Avoid unnecessary unsuccessful AppendEntriesReply 29/78929/2
authorTom Pantelis <tompantelis@gmail.com>
Fri, 14 Dec 2018 17:36:16 +0000 (12:36 -0500)
committerRobert Varga <robert.varga@pantheon.tech>
Fri, 21 Dec 2018 10:24:38 +0000 (11:24 +0100)
In some CSIT runs I see messages such as "The prevLogIndex 10 was
found in the log but the term -1 is not equal to the append entries
prevLogTerm 2" which results in the Follower sending an unsuccessful
reply indicating it's out-of-sync. This causes the Leader to try to
catch it up.

However in the test cases, the Follower isn't actually
out-of-sync but rather it gets behind enough (the test issues 1000
txns per second per node) such that the leader re-sends AppendEntries
with log entries it already sent. When the Follower eventually receives
the first AppendEntries, it appends the entries and may do a "fake"
snapshot, ie trim the in-memory journal list and advance the snapshot
index. If so, when the duplicate AppendEntries is received, the leader's
previous log index is no longer in the Follower's journal log.
In Follower.isOutOfSync, isLogEntryPresent returns true b/c the leader's
previous index is included in the last snapshot even though it was trimmed
from the journal log. However, getLogEntryTerm returns -1 b/c it
checks if the index is in the journal log or equal to the snapshot
index, ie it doesn't take into account that the index may be in the
last snapshot. This is inconsistent with the first check and results in
the Follower reporting that it's out-of-sync when it really isnt.
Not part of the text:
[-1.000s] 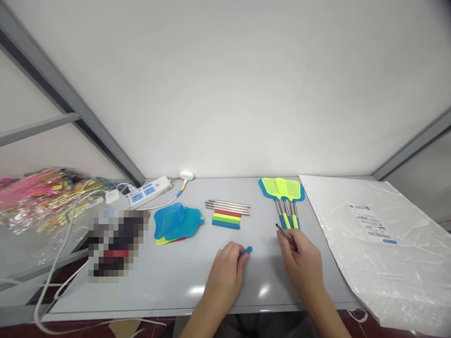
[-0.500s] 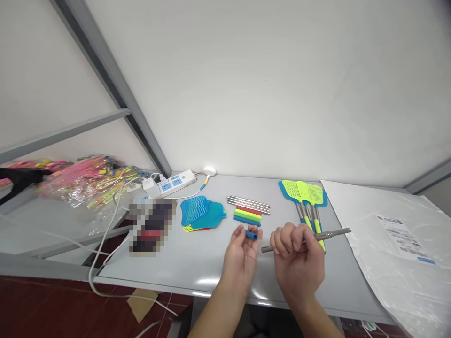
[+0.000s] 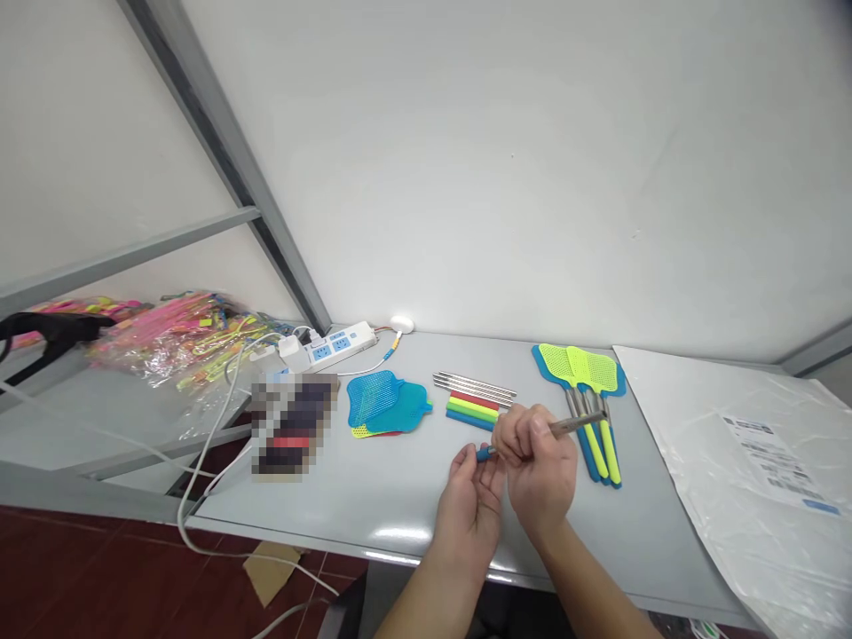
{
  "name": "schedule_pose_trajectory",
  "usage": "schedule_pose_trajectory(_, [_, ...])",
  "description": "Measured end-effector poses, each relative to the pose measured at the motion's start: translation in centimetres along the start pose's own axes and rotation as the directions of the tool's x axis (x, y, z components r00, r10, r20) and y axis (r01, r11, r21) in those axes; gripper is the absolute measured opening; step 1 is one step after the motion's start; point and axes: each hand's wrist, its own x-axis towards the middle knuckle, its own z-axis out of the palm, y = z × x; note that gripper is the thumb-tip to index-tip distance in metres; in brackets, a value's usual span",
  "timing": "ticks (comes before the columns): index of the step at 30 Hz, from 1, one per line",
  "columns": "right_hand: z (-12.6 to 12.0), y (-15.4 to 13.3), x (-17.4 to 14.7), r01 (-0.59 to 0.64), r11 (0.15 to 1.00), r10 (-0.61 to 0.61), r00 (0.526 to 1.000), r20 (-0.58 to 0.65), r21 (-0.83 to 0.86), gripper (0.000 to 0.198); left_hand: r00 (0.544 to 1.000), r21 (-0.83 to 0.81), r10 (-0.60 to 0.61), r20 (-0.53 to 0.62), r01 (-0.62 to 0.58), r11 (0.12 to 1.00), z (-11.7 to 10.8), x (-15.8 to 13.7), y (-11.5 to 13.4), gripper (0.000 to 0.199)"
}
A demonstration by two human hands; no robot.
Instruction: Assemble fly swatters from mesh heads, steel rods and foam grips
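Between the fingers of my left hand (image 3: pixel 471 497) is a blue handle sleeve (image 3: pixel 484 453), partly covered by the fingertips. My right hand (image 3: pixel 540 466) is closed around a metal rod (image 3: pixel 579 422), whose far end sticks out to the right. The rod's other end meets the open end of the blue sleeve; how deep it sits I cannot tell. Just beyond my hands lie coloured handle sleeves (image 3: pixel 472 408) in red, yellow, green and blue, with several metal rods (image 3: pixel 474 389) behind them. Blue fly swatter heads (image 3: pixel 406 408) are stacked to the left, a yellow one underneath.
Assembled fly swatters (image 3: pixel 599 426) lie to the right, beside a white plastic sheet (image 3: pixel 706 444) with a label. A power strip (image 3: pixel 339 344) with cables stands at the back left. Bagged colourful items (image 3: pixel 179 337) fill the far left, near a metal frame (image 3: pixel 226 151).
My right hand has moved left and brought the rod's end to the blue sleeve in my left hand. The view has shifted slightly.
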Motion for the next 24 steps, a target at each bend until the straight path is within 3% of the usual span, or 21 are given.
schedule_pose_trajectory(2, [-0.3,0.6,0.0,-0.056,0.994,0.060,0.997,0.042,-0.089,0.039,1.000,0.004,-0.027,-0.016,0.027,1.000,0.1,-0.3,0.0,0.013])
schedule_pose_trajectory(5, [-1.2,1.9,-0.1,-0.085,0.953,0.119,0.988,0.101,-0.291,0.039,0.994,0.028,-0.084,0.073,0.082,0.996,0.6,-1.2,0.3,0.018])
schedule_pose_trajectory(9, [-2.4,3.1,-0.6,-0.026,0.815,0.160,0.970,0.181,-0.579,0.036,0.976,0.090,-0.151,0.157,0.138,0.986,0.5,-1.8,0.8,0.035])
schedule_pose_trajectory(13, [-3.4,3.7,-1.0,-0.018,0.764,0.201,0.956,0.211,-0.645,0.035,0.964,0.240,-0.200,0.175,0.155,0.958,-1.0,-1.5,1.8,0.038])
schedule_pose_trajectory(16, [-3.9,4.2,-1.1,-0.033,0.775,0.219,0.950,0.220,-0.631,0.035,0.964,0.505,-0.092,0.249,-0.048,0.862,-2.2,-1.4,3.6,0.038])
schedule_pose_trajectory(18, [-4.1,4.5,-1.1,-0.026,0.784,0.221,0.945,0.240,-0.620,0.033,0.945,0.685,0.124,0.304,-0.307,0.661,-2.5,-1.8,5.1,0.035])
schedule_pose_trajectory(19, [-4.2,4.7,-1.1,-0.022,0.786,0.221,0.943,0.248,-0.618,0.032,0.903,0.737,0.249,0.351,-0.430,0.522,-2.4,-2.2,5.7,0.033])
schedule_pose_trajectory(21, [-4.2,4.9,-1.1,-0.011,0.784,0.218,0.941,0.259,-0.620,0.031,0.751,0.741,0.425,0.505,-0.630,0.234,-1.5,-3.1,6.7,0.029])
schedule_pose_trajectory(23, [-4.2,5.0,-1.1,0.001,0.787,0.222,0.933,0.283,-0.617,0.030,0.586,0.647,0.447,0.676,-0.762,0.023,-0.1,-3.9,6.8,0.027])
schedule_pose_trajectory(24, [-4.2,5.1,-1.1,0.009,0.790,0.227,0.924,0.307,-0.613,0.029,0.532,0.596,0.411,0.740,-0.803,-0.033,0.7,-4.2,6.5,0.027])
I've also seen a negative result of this on the Leader side when a Follower
reports it's out-of-sync - the Follower's last log index is in the snapshot
but getLogEntryTerm returns -1 causing the Leader to take the last resort,
inefficient path of decrementing the Follower's next index in order to
catch it up.

Therefore I changed these 2 cases to also check if the index is in the snapshot
and, if so, use the snapshot term.

Change-Id: I4331d8fee85789a7004a692abb1b9c629eecd570
Signed-off-by: Tom Pantelis <tompantelis@gmail.com>
Signed-off-by: Robert Varga <robert.varga@pantheon.tech>
(cherry picked from commit c77c163d54872612b47f0f2550931fa408ed596b)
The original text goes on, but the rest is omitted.